I learn from Topsell's Gesner, whose authority appears to be Albertus,
that the following is the way in which the hedgehog collects and carries
home his apples. He says,--"His meat is apples, worms, or grapes: when he
findeth apples or grapes on the earth, he rolleth himself upon them, until
he have filled all his prickles, and then carrieth them home to his den,
never bearing above one in his mouth; and if it fortune that one of them
fall off by the way, he likewise shaketh off all the residue, and
walloweth upon them afresh, until they be all settled upon his back again.
So, forth he goeth, making a noise like a cart-wheel; and if he have any
young ones in his nest, they pull off his load wherewithal he is loaded,
eating thereof what they please, and laying up the residue for the time to
come."

THE "FROZEN-THAWED" APPLE.

Toward the end of November, though some of the sound ones are yet more
mellow and perhaps more edible, they have generally, like the leaves, lost
their beauty, and are beginning to freeze. It is finger-cold, and prudent
farmers get in their barrelled apples, and bring you the apples and cider
which they have engaged; for it is time to put them into the cellar.
Perhaps a few on the ground show their red cheeks above the early snow,
and occasionally some even preserve their color and soundness under the
snow throughout the winter. But generally at the beginning of the winter
they freeze hard, and soon, though undecayed, acquire the color of a baked
apple.

Before the end of December, generally, they experience their first
thawing. Those which a month ago were sour, crabbed, and quite unpalatable
to the civilized taste, such at least as were frozen while sound, let a
warmer sun come to thaw them, for they are extremely sensitive to its
rays, are found to be filled with a rich, sweet cider, better than any
bottled cider that I know of, and with which I am better acquainted than
with wine. All apples are good in this state, and your jaws are the
cider-press. Others, which have more substance, are a sweet and luscious
food,--in my opinion of more worth than the pine-apples which are imported
from the West Indies. Those which lately even I tasted only to repent of
it,--for I am semi-civilized,--which the farmer willingly left on the
tree, I am now glad to find have the property of hanging on like the
leaves of the young oaks. It is a way to keep cider sweet without boiling.
Let the frost come to freeze them first, solid as stones, and then the
rain or a warm winter day to thaw them, and they will seem to have
borrowed a flavor from heaven through the medium of the air in which they
hang. Or perchance you find, when you get home, that those which rattled
in your pocket have thawed, and the ice is turned to cider. But after the
third or fourth freezing and thawing they will not be found so good.

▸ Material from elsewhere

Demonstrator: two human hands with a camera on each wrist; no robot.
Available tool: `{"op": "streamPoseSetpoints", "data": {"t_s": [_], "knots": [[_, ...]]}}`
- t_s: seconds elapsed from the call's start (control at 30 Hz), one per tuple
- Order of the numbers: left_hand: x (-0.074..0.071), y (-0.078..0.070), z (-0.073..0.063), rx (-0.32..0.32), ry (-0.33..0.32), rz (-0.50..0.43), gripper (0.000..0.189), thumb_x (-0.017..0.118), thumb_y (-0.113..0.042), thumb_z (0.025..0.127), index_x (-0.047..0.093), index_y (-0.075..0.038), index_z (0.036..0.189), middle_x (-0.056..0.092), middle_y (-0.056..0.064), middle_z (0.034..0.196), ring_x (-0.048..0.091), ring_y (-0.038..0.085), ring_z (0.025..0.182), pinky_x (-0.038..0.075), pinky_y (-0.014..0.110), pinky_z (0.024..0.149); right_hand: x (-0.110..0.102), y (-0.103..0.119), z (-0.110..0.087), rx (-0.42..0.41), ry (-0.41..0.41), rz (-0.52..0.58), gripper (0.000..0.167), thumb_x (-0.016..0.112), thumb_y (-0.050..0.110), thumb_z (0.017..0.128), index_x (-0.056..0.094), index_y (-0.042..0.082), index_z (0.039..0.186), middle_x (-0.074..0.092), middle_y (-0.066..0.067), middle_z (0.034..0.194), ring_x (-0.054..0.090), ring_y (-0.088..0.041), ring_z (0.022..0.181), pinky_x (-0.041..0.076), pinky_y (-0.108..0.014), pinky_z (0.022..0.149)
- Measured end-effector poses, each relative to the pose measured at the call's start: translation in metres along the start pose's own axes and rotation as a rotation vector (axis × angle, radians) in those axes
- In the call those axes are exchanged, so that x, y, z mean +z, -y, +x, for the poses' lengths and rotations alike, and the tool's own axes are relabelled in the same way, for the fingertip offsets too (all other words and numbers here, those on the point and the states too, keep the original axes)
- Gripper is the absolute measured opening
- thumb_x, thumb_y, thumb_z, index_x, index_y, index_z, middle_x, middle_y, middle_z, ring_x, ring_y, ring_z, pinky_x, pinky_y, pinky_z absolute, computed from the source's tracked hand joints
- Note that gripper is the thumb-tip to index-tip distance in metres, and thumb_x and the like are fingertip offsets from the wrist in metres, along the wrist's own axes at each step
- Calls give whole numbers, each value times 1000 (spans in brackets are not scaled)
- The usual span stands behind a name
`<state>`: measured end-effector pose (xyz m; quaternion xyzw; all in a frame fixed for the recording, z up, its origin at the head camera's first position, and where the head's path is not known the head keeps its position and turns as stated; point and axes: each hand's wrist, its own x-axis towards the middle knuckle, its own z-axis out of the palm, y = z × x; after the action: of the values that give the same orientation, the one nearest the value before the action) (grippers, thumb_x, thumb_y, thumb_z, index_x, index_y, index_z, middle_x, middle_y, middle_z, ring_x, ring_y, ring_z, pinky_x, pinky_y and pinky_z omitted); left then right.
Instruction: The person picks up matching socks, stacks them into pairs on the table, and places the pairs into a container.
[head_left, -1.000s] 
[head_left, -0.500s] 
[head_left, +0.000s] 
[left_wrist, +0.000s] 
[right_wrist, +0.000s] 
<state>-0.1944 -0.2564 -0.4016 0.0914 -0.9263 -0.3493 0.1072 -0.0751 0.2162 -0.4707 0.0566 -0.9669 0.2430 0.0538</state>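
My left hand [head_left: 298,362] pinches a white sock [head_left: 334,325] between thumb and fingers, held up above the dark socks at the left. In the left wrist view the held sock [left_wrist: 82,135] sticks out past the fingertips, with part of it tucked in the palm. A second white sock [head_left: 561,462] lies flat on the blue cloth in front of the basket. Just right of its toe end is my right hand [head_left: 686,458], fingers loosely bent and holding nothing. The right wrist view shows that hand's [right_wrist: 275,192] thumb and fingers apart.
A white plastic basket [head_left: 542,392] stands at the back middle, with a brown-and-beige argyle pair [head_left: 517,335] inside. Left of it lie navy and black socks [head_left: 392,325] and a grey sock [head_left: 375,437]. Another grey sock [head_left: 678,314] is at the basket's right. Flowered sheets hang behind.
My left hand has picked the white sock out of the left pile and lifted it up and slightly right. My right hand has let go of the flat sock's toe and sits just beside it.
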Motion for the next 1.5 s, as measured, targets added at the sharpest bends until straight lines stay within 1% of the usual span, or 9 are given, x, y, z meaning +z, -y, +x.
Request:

What are the imported half-ripe fruits of the torrid South, to this
fruit matured by the cold of the frigid North? These are those crabbed
apples with which I cheated my companion, and kept a smooth face that
I might tempt him to eat. Now we both greedily fill our pockets with
them,--bending to drink the cup and save our lappets from the overflowing
juice,--and grow more social with their wine. Was there one that hung so
high and sheltered by the tangled branches that our sticks could not
dislodge it?

It is a fruit never carried to market, that I am aware of,--quite distinct
from the apple of the markets, as from dried apple and cider,--and it is
not every winter that produces it in perfection.

* * * * *

The era of the Wild Apple will soon be past. It is a fruit which will
probably become extinct in New England. You may still wander through old
orchards of native fruit of great extent, which for the most part went to
the cider-mill, now all gone to decay. I have heard of an orchard in a
distant town, on the side of a hill, where the apples rolled down and lay
four feet deep against a wall on the lower side, and this the owner cut
down for fear they should be made into cider. Since the temperance reform
and the general introduction of grafted fruit, no native apple-trees, such
as I see everywhere in deserted pastures, and where the woods have grown
up around them, are set out. I fear that he who walks over these fields a
century hence will not know the pleasure of knocking off wild apples. Ah,
poor man, there are many pleasures which he will not know! Notwithstanding
the prevalence of the Baldwin and the Porter, I doubt if so extensive
orchards are set out to-day in my town as there were a century ago, when
those vast straggling cider-orchards were planted, when men both ate and
drank apples, when the pomace-heap was the only nursery, and trees cost
nothing but the trouble of setting them out. Men could afford then to
stick a tree by every wall-side and let it take its chance. I see nobody
planting trees to-day in such out-of-the-way places, along the lonely
roads and lanes, and at the bottom of dells in the wood. Now that they
have grafted trees, and pay a price for them, they collect them into a
plat by their houses, and fence them in,--and the end of it all will be
that we shall be compelled to look for our apples in a barrel.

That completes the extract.